Clickbuytel, Los Angeles, will market the credit transaction system, claiming it’s the first of its kind in the United States, once AT&T, Basking Ridge, NJ, completes development this month.
Rebecca Nidositko, analyst at market research firm Yankee Group, Boston, said Internet service providers and other types of communications companies have used similar payment systems in the United States, but the ClickATT program is probably the first e-tail program to use phone accounts.
Roberts said his firm had signed two companies to the program and expected to have as many as 50 more clients by September. He said Clickbuytel would target firms that want to market to parents of teenagers, adding that the no-interest payment plan would be attractive to parents that were leery of giving their children credit cards with higher interest rates.
“It’d be a good opportunity for parents who want to give their kids pocket money without turning over their credit cards,” Roberts said. “The database is efficient and targeted because of AT&T’s work through the years. For online boutiques, it will cut customer-acquisition costs. Essentially, they’ll be able to ride on the back of AT&T’s take-up.”
Internet shoppers must have AT&T phone service to debit purchases at Web sites participating in the program. Qualified customers can click the “ClickATT” payment option, enter their personal identification numbers and charge purchases up to $300 to their phone bill. Roberts said the customer’s invoice number is then downloaded over a secure link to the browser and validated by AT&T’s encryption technology.

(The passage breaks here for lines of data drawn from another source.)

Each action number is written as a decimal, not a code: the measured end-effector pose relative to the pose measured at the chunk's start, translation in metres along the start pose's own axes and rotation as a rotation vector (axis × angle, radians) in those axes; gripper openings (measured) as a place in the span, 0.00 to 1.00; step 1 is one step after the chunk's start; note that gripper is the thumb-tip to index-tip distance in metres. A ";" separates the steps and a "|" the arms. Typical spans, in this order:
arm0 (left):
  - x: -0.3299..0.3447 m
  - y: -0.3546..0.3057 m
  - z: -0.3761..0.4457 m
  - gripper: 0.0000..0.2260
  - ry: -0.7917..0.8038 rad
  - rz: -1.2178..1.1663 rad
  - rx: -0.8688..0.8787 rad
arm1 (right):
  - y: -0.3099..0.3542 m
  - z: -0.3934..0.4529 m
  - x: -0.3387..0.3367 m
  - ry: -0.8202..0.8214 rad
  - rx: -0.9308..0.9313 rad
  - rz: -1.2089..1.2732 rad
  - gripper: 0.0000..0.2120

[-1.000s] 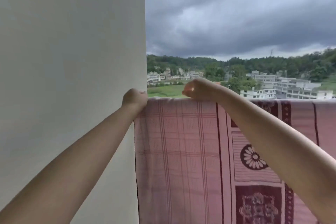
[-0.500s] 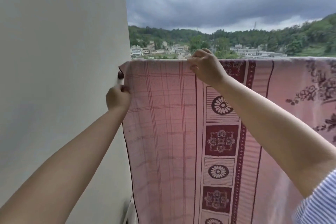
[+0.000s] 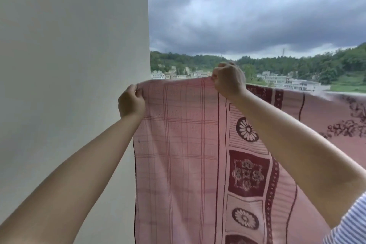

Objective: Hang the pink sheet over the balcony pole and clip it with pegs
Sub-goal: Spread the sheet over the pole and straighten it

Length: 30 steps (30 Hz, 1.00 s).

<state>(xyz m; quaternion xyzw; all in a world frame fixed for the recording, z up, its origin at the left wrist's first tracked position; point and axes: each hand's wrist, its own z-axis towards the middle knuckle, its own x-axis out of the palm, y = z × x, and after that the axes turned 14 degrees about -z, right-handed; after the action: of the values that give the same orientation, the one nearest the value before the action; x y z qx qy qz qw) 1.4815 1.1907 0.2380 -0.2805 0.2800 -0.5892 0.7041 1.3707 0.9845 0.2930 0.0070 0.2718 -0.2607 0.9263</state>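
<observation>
Beside the wall [image 3: 75, 85], sheet [image 3: 178, 154] hangs with top edge raised, left hand [image 3: 131, 103] fingers pinching its top-left corner, right hand [image 3: 229, 81] fingers clenched on the top edge further right.

Pink sheets: one [image 3: 190, 154], patterned, hanging at the centre and right
Hands: two, left hand [image 3: 131, 103] and right hand [image 3: 229, 81]
Walls: one [image 3: 73, 65], left
Striped sleeves: one [image 3: 350, 224], near right
</observation>
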 end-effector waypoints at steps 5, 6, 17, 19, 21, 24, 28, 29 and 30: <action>0.024 -0.011 0.040 0.12 0.069 0.138 -0.127 | 0.002 0.041 0.019 0.244 0.148 0.069 0.09; 0.025 -0.009 0.039 0.13 0.074 0.166 -0.197 | 0.004 0.041 0.022 0.407 0.056 0.086 0.10; 0.099 -0.040 -0.102 0.14 0.507 0.347 0.733 | -0.074 -0.090 0.003 0.102 -0.022 0.075 0.16; 0.130 -0.057 -0.144 0.17 0.619 0.376 0.780 | -0.115 -0.131 -0.001 0.079 0.042 0.001 0.18; 0.157 -0.077 -0.187 0.20 0.761 0.367 0.778 | -0.157 -0.177 -0.011 0.209 0.149 -0.079 0.20; 0.201 -0.102 -0.254 0.20 0.928 0.324 0.713 | -0.226 -0.255 -0.031 0.437 0.291 -0.208 0.22; 0.274 -0.160 -0.375 0.21 1.221 0.332 0.707 | -0.338 -0.382 -0.082 0.691 0.519 -0.342 0.22; 0.291 -0.174 -0.410 0.20 1.296 0.340 0.702 | -0.366 -0.415 -0.097 0.780 0.577 -0.367 0.22; 0.307 -0.189 -0.445 0.20 1.362 0.346 0.695 | -0.392 -0.445 -0.112 0.846 0.621 -0.386 0.22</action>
<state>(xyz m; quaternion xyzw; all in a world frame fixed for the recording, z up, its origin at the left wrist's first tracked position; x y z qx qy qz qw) 1.0772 0.8307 0.0501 0.4268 0.4895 -0.5671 0.5066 0.8773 0.7679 0.0210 0.3339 0.5267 -0.4678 0.6263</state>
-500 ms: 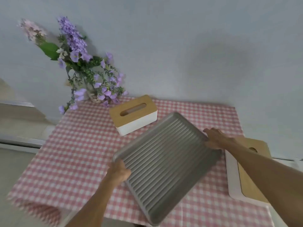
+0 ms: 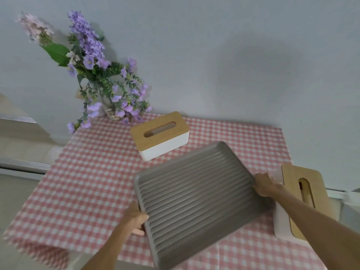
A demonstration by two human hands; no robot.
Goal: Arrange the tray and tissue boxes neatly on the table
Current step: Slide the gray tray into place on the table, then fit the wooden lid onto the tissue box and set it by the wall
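Note:
A grey ribbed tray [image 2: 194, 201] lies skewed over the middle of the table with the pink checked cloth [image 2: 81, 182]. My left hand [image 2: 136, 219] grips its left edge and my right hand [image 2: 265, 186] grips its right edge. One tissue box [image 2: 159, 135], white with a wooden slotted lid, stands behind the tray near the wall, turned at an angle. A second tissue box [image 2: 303, 199] of the same kind stands at the table's right edge, partly behind my right forearm.
A bunch of purple and pink flowers [image 2: 93, 75] in a woven holder stands at the back left corner against the grey wall. The cloth hangs over the table's front left edge. Bare cloth stretches left of the tray.
The tray has turned slightly, its long side now lying more level across the table. Both hands kept their hold on its edges.

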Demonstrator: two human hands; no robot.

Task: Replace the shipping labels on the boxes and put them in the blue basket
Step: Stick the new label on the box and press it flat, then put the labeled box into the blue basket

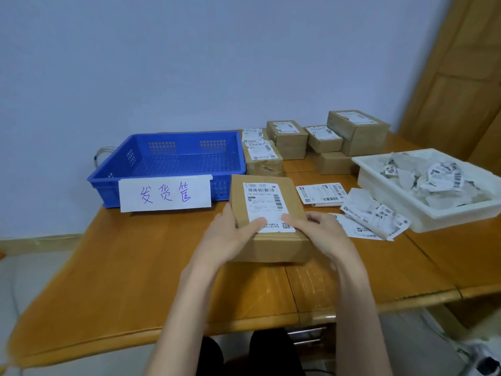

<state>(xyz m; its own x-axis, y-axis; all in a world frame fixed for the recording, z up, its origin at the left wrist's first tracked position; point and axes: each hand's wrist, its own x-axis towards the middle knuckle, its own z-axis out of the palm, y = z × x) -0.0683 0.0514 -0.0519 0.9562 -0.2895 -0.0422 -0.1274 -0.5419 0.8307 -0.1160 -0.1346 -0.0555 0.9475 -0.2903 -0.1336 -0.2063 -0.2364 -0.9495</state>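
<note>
Box point(267, 213), labelled, flat on table point(135, 267).
Long axis points away; left hand point(233, 234) and right hand point(322, 232) grip its near corners, thumbs on label point(267, 204).

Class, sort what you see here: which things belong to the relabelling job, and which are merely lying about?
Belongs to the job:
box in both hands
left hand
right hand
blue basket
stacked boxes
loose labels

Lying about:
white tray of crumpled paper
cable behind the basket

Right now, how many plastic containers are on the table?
2: the blue basket at the back left, and the white bin at the right, which holds crumpled labels. None seems hidden.
</note>
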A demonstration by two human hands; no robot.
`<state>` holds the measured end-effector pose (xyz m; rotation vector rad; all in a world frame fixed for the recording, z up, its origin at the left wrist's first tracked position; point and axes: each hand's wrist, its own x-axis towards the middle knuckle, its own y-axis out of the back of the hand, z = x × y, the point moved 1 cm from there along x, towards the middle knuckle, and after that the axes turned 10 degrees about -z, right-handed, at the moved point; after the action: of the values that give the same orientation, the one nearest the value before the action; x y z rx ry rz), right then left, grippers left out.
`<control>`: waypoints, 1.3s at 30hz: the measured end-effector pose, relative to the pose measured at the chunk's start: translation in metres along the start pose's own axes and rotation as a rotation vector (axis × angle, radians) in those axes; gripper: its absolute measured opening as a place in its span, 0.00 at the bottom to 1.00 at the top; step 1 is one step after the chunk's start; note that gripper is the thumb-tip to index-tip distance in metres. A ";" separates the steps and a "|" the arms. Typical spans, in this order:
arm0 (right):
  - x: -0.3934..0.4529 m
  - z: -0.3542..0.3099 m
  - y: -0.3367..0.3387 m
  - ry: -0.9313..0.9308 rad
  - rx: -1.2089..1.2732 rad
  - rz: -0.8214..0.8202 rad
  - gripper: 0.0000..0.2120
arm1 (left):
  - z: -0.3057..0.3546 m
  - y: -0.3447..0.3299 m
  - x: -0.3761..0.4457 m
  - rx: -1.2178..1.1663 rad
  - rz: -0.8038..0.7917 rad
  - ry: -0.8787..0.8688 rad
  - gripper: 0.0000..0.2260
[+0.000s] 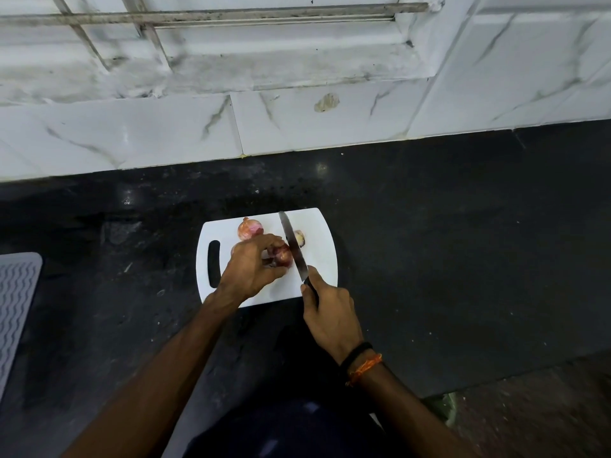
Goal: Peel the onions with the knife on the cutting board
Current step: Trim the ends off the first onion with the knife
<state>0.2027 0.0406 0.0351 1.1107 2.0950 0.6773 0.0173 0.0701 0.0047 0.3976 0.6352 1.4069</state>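
A white cutting board [317, 223] with a handle slot lies on the dark counter. My left hand [253, 267] grips a red onion [283, 256] on the board. My right hand [330, 314] holds a knife [292, 246] by its dark handle, and the blade lies against the right side of that onion, tip pointing away from me. A second, unpeeled onion [248, 228] sits at the far side of the board. A cut onion piece [299, 239] lies just right of the blade. Another onion peeks out behind my left hand, mostly hidden.
The black stone counter [446, 242] runs up to a white marble-tiled wall [297, 123] at the back. A grey ribbed mat [15, 302] lies at the left edge. The counter's front edge drops off at the lower right.
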 end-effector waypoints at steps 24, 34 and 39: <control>0.018 -0.010 0.006 -0.028 -0.074 -0.083 0.20 | 0.010 0.011 0.016 -0.065 -0.049 0.059 0.11; 0.025 -0.012 0.004 -0.034 -0.096 -0.095 0.20 | 0.012 0.012 0.015 -0.069 -0.035 0.063 0.11; 0.010 -0.006 0.005 -0.009 -0.091 -0.112 0.21 | 0.014 0.011 0.014 -0.076 -0.021 0.050 0.10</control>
<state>0.1959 0.0509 0.0393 0.9374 2.0807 0.7044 0.0181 0.0873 0.0202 0.2962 0.6230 1.4203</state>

Herbal products company Elixir Inc. confirmed this week that it had agreed to undisclosed terms with Clickbuytel to use the system at its Web site, www.elixir.net. The company has sold traditional Chinese teas and medicines from its bricks-and-mortar store in Los Angeles for three years before recently pursuing an e-commerce venue. CEO Edgar Veytia said that AT&T’s established market presence would help his firm get untracked online because credit card security was becoming a major issue for potential Web customers who were more likely to trust a familiar name over a new one. He also said the ClickATT program was less likely to be attacked by credit thieves because such customer phone accounts can be debited only at participating Web sites.
“AT&T’s one of the most recognizable brands in the world, and people aren’t likely to think that all of their information will be sucked out of their computer and posted on someone’s Web site.” Veytia said. “Consumers are getting more afraid because of situations like the one they’ve been hearing about with DoubleClick. It’s coming to a head.”